Brief: Produce an exact copy of all the records.

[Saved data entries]
Start of Block

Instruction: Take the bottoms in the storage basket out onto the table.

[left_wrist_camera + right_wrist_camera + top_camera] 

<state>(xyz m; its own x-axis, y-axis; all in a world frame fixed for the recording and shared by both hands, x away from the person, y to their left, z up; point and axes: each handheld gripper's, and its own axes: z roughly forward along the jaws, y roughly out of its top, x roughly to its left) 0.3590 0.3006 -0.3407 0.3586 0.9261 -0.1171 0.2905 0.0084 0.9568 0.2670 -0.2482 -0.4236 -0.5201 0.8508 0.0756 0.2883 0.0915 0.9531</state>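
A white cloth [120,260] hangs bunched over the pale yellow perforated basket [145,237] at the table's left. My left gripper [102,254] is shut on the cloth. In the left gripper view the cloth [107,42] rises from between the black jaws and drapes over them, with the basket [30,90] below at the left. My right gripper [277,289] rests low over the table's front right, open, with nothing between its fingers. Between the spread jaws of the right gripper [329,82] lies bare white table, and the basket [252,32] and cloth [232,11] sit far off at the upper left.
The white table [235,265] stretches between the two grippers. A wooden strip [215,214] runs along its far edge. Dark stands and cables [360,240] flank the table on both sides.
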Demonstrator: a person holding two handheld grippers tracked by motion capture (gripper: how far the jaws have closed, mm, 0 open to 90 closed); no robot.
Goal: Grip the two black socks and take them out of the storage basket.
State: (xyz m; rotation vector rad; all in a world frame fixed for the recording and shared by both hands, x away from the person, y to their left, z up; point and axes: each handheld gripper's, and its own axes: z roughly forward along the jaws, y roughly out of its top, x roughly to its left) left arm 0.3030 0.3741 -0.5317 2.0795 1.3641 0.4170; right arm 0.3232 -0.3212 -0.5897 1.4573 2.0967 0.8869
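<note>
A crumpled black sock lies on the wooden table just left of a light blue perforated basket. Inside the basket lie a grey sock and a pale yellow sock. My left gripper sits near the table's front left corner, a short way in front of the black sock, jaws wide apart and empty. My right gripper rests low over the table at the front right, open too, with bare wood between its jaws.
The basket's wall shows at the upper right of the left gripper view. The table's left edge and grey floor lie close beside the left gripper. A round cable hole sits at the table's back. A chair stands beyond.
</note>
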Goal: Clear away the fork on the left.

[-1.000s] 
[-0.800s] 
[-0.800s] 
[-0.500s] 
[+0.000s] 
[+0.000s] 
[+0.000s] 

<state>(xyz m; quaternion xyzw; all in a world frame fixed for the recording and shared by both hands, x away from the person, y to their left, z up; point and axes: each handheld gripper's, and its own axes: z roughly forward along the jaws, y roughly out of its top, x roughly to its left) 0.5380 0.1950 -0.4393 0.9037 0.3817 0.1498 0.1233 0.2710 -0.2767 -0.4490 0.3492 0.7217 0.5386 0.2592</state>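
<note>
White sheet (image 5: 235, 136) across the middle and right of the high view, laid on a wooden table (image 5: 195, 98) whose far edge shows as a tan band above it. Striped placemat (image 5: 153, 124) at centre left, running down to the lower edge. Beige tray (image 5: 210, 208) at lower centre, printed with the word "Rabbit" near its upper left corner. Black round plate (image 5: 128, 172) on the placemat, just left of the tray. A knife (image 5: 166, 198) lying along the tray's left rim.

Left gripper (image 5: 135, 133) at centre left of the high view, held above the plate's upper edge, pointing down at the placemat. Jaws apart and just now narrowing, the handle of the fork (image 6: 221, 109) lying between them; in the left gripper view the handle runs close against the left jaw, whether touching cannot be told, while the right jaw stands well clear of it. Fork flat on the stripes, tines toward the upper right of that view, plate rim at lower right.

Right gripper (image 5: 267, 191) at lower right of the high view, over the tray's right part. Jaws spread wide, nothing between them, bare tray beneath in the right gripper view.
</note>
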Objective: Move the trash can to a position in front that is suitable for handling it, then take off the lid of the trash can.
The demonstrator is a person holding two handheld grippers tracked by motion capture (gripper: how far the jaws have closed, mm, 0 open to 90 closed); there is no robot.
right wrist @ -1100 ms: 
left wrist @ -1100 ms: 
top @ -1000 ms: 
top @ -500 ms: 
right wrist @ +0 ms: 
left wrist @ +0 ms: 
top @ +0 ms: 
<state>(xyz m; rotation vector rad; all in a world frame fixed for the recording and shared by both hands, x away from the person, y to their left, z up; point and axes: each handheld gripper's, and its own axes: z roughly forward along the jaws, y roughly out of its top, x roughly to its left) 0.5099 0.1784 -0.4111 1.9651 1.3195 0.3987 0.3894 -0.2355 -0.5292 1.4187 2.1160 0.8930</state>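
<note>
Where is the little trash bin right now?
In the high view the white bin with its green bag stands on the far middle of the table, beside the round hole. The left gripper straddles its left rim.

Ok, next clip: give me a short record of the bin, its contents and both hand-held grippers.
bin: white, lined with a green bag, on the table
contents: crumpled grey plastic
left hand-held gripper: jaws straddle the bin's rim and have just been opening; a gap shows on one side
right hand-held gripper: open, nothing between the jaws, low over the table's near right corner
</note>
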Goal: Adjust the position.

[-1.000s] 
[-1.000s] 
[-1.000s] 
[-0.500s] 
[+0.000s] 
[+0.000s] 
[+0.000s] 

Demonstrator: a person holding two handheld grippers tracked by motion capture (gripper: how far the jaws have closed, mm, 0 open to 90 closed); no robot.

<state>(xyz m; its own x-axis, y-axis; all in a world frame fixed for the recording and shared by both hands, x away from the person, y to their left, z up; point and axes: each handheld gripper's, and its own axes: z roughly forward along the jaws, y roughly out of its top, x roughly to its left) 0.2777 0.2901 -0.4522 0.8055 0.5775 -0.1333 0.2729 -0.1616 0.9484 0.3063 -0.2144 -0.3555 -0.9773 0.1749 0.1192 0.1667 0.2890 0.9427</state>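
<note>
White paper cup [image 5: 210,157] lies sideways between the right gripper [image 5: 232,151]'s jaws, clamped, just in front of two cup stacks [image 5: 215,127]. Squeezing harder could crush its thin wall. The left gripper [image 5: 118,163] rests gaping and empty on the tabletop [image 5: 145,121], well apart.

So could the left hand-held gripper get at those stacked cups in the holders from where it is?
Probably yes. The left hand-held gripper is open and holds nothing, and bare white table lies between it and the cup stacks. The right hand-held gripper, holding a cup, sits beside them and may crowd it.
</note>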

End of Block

Response to this task:
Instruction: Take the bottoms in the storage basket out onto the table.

[left_wrist_camera + right_wrist_camera + top_camera] 

<state>(xyz m; its own x-axis, y-axis; all in a world frame fixed for the recording and shared by both hands, x away from the person, y to their left, z up; point and axes: each handheld gripper's, and its own axes: z roughly forward along the jaws, y roughly out of its top, x roughly to its left) 0.3590 0.3006 -0.3407 0.3586 0.9261 -0.1171 0.2905 0.0084 0.9568 0.2670 -0.2482 -0.4236 -0.5201 0.8508 0.0756 0.2883 0.0915 0.9531</state>
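A white cloth [120,260] hangs bunched over the pale yellow perforated basket [145,237] at the table's left. My left gripper [102,254] is shut on the cloth. In the left gripper view the cloth [107,42] rises from between the black jaws and drapes over them, with the basket [30,90] below at the left. My right gripper [277,289] rests low over the table's front right, open, with nothing between its fingers. Between the spread jaws of the right gripper [329,82] lies bare white table, and the basket [252,32] and cloth [232,11] sit far off at the upper left.
The white table [235,265] stretches between the two grippers. A wooden strip [215,214] runs along its far edge. Dark stands and cables [360,240] flank the table on both sides.
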Demonstrator: a person holding two handheld grippers tracked by motion capture (gripper: how far the jaws have closed, mm, 0 open to 90 closed); no robot.
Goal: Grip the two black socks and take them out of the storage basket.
State: (xyz m; rotation vector rad; all in a world frame fixed for the recording and shared by both hands, x away from the person, y to their left, z up; point and axes: each handheld gripper's, and its own axes: z roughly forward along the jaws, y roughly out of its top, x roughly to its left) left arm 0.3030 0.3741 -0.5317 2.0795 1.3641 0.4170; right arm 0.3232 -0.3212 -0.5897 1.4573 2.0967 0.8869
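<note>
A crumpled black sock lies on the wooden table just left of a light blue perforated basket. Inside the basket lie a grey sock and a pale yellow sock. My left gripper sits near the table's front left corner, a short way in front of the black sock, jaws wide apart and empty. My right gripper rests low over the table at the front right, open too, with bare wood between its jaws.
The basket's wall shows at the upper right of the left gripper view. The table's left edge and grey floor lie close beside the left gripper. A round cable hole sits at the table's back. A chair stands beyond.
</note>
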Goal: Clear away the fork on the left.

[-1.000s] 
[-0.800s] 
[-0.800s] 
[-0.500s] 
[+0.000s] 
[+0.000s] 
[+0.000s] 

<state>(xyz m; quaternion xyzw; all in a world frame fixed for the recording and shared by both hands, x away from the person, y to their left, z up; point and axes: each handheld gripper's, and its own axes: z roughly forward along the jaws, y roughly out of its top, x roughly to its left) 0.5380 0.1950 -0.4393 0.9037 0.3817 0.1498 0.1233 0.2710 -0.2767 -0.4490 0.3492 0.7217 0.5386 0.2592</state>
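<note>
White sheet (image 5: 235, 136) across the middle and right of the high view, laid on a wooden table (image 5: 195, 98) whose far edge shows as a tan band above it. Striped placemat (image 5: 153, 124) at centre left, running down to the lower edge. Beige tray (image 5: 210, 208) at lower centre, printed with the word "Rabbit" near its upper left corner. Black round plate (image 5: 128, 172) on the placemat, just left of the tray. A knife (image 5: 166, 198) lying along the tray's left rim.

Left gripper (image 5: 135, 133) at centre left of the high view, held above the plate's upper edge, pointing down at the placemat. Jaws apart and just now narrowing, the handle of the fork (image 6: 221, 109) lying between them; in the left gripper view the handle runs close against the left jaw, whether touching cannot be told, while the right jaw stands well clear of it. Fork flat on the stripes, tines toward the upper right of that view, plate rim at lower right.

Right gripper (image 5: 267, 191) at lower right of the high view, over the tray's right part. Jaws spread wide, nothing between them, bare tray beneath in the right gripper view.
</note>
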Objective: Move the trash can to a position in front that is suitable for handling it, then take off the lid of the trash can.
The demonstrator is a person holding two handheld grippers tracked by motion capture (gripper: how far the jaws have closed, mm, 0 open to 90 closed); there is no robot.
right wrist @ -1100 ms: 
left wrist @ -1100 ms: 
top @ -1000 ms: 
top @ -500 ms: 
right wrist @ +0 ms: 
left wrist @ +0 ms: 
top @ +0 ms: 
<state>(xyz m; rotation vector rad; all in a world frame fixed for the recording and shared by both hands, x away from the person, y to their left, z up; point and axes: each handheld gripper's, and its own axes: z roughly forward along the jaws, y roughly out of its top, x roughly to its left) 0.5099 0.1784 -0.4111 1.9651 1.3195 0.3987 0.3894 -0.2355 -0.5292 1.4187 2.1160 0.8930</state>
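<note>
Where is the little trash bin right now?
In the high view the white bin with its green bag stands on the far middle of the table, beside the round hole. The left gripper straddles its left rim.

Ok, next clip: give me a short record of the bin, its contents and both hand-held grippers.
bin: white, lined with a green bag, on the table
contents: crumpled grey plastic
left hand-held gripper: jaws straddle the bin's rim and have just been opening; a gap shows on one side
right hand-held gripper: open, nothing between the jaws, low over the table's near right corner
</note>
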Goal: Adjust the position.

[-1.000s] 
[-1.000s] 
[-1.000s] 
[-0.500s] 
[+0.000s] 
[+0.000s] 
[+0.000s] 

Demonstrator: a person holding two handheld grippers tracked by motion capture (gripper: how far the jaws have closed, mm, 0 open to 90 closed); no robot.

<state>(xyz m; its own x-axis, y-axis; all in a world frame fixed for the recording and shared by both hands, x away from the person, y to their left, z up; point and axes: each handheld gripper's, and its own axes: z roughly forward along the jaws, y roughly out of its top, x roughly to its left) 0.2777 0.2901 -0.4522 0.8055 0.5775 -0.1333 0.2729 -0.1616 0.9484 0.3063 -0.2144 -0.3555 -0.9773 0.1749 0.1192 0.1667 0.2890 0.9427</state>
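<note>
White paper cup [image 5: 210,157] lies sideways between the right gripper [image 5: 232,151]'s jaws, clamped, just in front of two cup stacks [image 5: 215,127]. Squeezing harder could crush its thin wall. The left gripper [image 5: 118,163] rests gaping and empty on the tabletop [image 5: 145,121], well apart.

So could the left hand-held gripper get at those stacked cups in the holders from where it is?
Probably yes. The left hand-held gripper is open and holds nothing, and bare white table lies between it and the cup stacks. The right hand-held gripper, holding a cup, sits beside them and may crowd it.
</note>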

No more is needed for this answer.